Ultimately, the decision about which education program to pursue affects not just immediate educational outcomes but long-term financial stability. For families, this means carefully evaluating how each option presents a pathway to a secure future. Making an informed choice now can pave the way for the opportunities to come.
Data Sources
U.S. Dept of Education College Scorecard
Opportunity Insights Mobility Report Card
Social Capital Atlas
Times Higher Education World Rankings
NCES IPEDS
Frequently Asked Questions
Best Education Colleges in Missouri: Your Questions, Answered
What is the #1 school in the Best Education Colleges in Missouri ranking? +
University of Central Missouri in Warrensburg, MO ranks #1 in our 2026 Best Education Colleges in Missouri ranking. It earns the top spot on the strength of a median $49,560 in graduate earnings ten years after enrollment and a 52% graduation rate. Our score is built entirely from federal data on graduation rates, graduate earnings, debt, and social mobility. Reputation surveys play no part.
Which school has the highest graduate earnings? +
University of Missouri-Columbia posts the highest median earnings on this list: $63,403 ten years after enrollment, well above the $43,574 average across the 40 ranked schools with earnings data. Earnings that outpace cost are what separate a degree that pays off from one that does not.
Which school offers the best value? +
On a pure return-on-cost basis, St Charles Community College leads: graduates earn a median $42,422 against net price of about $5,837 a year, the strongest earnings-to-cost ratio in the ranking. Applicants should weigh that payback against sticker price rather than prestige.
Which school has the highest graduation rate? +
University of Missouri-Columbia has the highest graduation rate in this ranking at 76%, compared with a 47% average across the list. Completion matters because the students who finish are the ones who actually capture the earnings and mobility gains a degree promises.
How much does it cost to attend these schools? +
The average net price, meaning what students actually pay after grants and scholarships, is about $15,879 a year across the 40 ranked schools with cost data. St Charles Community College is among the most affordable at roughly $5,837. Net price is a far better guide to affordability than the published sticker price.
How is the Best Education Colleges in Missouri ranking calculated? +
We score every school on a four-pillar algorithm: economic outcomes (graduate earnings and debt), social mobility (Raj Chetty's Mobility Report Card, built on more than 30 million anonymized tax records), academic quality (graduation and retention), and value (net price and loan burden). Social mobility carries the heaviest weight, so schools that lift low-income students into higher earnings rank above those that simply admit wealthy students. Every input comes from federal data, and schools that withhold their numbers are scored lower for it.

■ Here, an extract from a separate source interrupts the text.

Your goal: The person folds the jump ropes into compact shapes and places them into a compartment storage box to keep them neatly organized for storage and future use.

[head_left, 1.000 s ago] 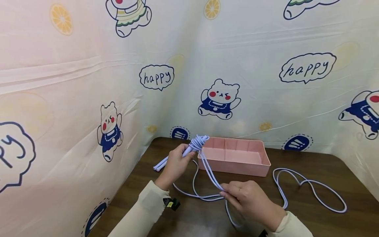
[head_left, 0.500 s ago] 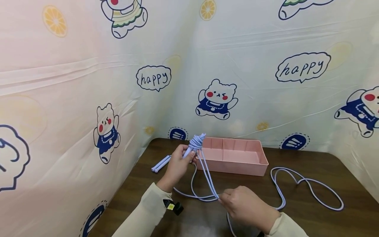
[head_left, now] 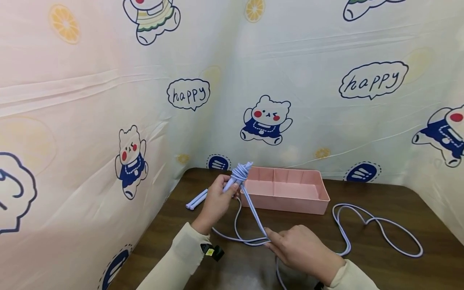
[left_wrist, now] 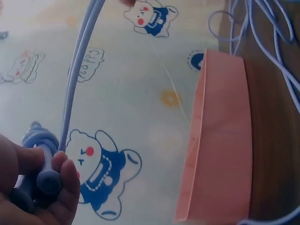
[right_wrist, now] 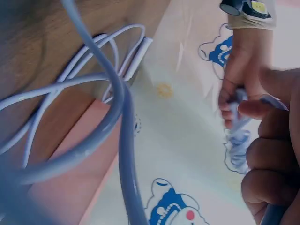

How many schools are ranked and where does the data come from? +
This ranking evaluates 40 institutions using the U.S. Department of Education's College Scorecard, the Opportunity Insights Mobility Report Card and Social Capital Atlas, Times Higher Education, and NCES IPEDS. There are no opinion surveys or paid placements. The order is determined by the data alone and refreshed as new federal figures are released.